* [What to work on]:
The complete listing, repeated precisely, must form the answer.

* [Stored data]:
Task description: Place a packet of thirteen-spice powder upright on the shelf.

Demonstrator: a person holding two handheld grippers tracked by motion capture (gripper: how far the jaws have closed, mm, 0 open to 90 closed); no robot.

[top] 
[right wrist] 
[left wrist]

* [Result of the task]:
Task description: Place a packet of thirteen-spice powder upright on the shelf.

Demonstrator: a person holding two handheld grippers tracked by motion capture (gripper: how far the jaws have closed, mm, 0 open to 90 closed); no robot.

[top] 
[right wrist] 
[left wrist]

No more work is needed for this exercise.